I am trying to create a new column (age_clean) based on data in 2 columns: age (numeric) and age_unit (days, weeks, months, years).
If the age is between 0-<1 OR age unit equals weeks OR days or age is between 0-11 with unit months, have age_clean = 0.
Here is my code:
database %>%
mutate(age_clean =
case_when(!age_unit %in% c("years", "days", "months", "weeks") ~ "Other",
(age >= 0 & age < 1) | (age_unit == "weeks" | age_unit == "days") | (age >= 0 & age <= 11 & age_unit == "months") ~ '0',
TRUE ~ as.numeric(age)))
Error in `mutate()`:
! Problem while computing `age_clean = case_when(...)`.
Caused by error in `` names(message) <- `*vtmp*` ``:
! 'names' attribute [1] must be the same length as the vector [0]
Run `rlang::last_error()` to see where the error occurred.

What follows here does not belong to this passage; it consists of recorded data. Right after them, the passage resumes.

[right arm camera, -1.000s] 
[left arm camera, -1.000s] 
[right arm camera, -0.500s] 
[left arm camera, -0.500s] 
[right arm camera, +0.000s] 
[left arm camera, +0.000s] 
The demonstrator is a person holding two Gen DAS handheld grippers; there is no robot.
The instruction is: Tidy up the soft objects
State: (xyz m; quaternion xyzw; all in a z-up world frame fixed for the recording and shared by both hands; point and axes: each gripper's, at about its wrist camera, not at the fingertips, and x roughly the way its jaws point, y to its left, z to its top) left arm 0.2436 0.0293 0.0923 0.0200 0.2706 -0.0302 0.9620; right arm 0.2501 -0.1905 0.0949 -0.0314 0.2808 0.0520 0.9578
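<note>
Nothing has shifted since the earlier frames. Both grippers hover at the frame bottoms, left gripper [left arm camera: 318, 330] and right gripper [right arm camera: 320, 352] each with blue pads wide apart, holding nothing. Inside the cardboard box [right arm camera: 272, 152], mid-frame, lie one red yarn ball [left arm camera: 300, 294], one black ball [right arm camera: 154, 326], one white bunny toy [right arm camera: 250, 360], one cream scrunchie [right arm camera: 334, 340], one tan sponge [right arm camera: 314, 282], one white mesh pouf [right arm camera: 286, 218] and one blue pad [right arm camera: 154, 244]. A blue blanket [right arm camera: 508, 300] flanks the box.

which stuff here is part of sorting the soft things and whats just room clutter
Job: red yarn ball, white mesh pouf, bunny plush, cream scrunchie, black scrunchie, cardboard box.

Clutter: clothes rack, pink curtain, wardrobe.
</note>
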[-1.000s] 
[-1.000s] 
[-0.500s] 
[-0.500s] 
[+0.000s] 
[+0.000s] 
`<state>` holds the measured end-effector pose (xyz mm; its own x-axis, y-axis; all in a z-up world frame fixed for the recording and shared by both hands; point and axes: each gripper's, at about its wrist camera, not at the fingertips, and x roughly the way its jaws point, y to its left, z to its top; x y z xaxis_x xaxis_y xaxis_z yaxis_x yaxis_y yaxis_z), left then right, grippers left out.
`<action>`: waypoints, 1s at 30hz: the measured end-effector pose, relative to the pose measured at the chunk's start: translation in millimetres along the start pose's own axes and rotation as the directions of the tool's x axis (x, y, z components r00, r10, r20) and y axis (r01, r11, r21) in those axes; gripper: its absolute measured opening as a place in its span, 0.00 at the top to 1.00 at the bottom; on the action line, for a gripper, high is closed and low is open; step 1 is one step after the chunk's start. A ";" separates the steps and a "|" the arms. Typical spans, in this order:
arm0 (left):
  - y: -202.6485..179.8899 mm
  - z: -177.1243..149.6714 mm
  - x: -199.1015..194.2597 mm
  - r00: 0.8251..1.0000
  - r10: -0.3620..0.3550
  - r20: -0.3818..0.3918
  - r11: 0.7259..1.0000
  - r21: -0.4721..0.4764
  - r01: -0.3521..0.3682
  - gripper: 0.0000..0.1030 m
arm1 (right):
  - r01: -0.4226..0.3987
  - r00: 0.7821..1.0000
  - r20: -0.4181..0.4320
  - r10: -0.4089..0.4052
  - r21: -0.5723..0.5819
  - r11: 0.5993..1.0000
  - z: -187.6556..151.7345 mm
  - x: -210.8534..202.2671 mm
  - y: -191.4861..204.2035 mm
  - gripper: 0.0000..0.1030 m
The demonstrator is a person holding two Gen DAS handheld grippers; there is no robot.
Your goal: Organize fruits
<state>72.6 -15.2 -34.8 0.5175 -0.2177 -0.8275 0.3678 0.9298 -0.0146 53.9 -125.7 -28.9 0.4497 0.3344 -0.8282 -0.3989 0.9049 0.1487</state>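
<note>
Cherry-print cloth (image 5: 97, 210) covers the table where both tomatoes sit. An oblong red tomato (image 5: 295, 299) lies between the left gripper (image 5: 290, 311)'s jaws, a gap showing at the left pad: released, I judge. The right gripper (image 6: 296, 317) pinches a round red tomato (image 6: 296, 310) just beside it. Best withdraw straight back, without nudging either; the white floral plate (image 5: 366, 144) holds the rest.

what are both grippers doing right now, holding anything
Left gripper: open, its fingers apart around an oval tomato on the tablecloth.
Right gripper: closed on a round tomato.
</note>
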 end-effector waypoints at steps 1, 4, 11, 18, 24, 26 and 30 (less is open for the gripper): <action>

Note that for some of the rows, there is no data in age or age_unit. Maybe I am missing a clause for NA?
>Solution :
It looks like you overcomplicate your cases though, but I am not 100% sure if I understand you well. I assume you want "age_clean" to be an age in years? If so you can do it this way.
library(dplyr)
database %>% mutate(
age_clean = case_when(
age_unit == "years" ~ age,
age_unit == "months" ~ age %/% 12,
age_unit == "weeks" ~ age %/% 52,
age_unit == "days" ~ age %/% 365
)
)
Or you can use this instead of using cases at all:
mutate(age_clean = floor(as.numeric(lubridate::duration(age, units = age_unit)) / (60 * 60 * 24 * 365)))
results
# age age_unit age_clean
# 1 2 years 2
# 2 18 years 18
# 3 100 days 0
# 4 380 days 1
# 5 10 months 0
# 6 26 months 2
# 7 25 weeks 0
# 8 54 weeks 1
data
database <- data.frame(
age = c(2, 18, 100, 380, 10, 26, 25, 54),
age_unit = c("years", "years", "days", "days", "months", "months", "weeks", "weeks")
)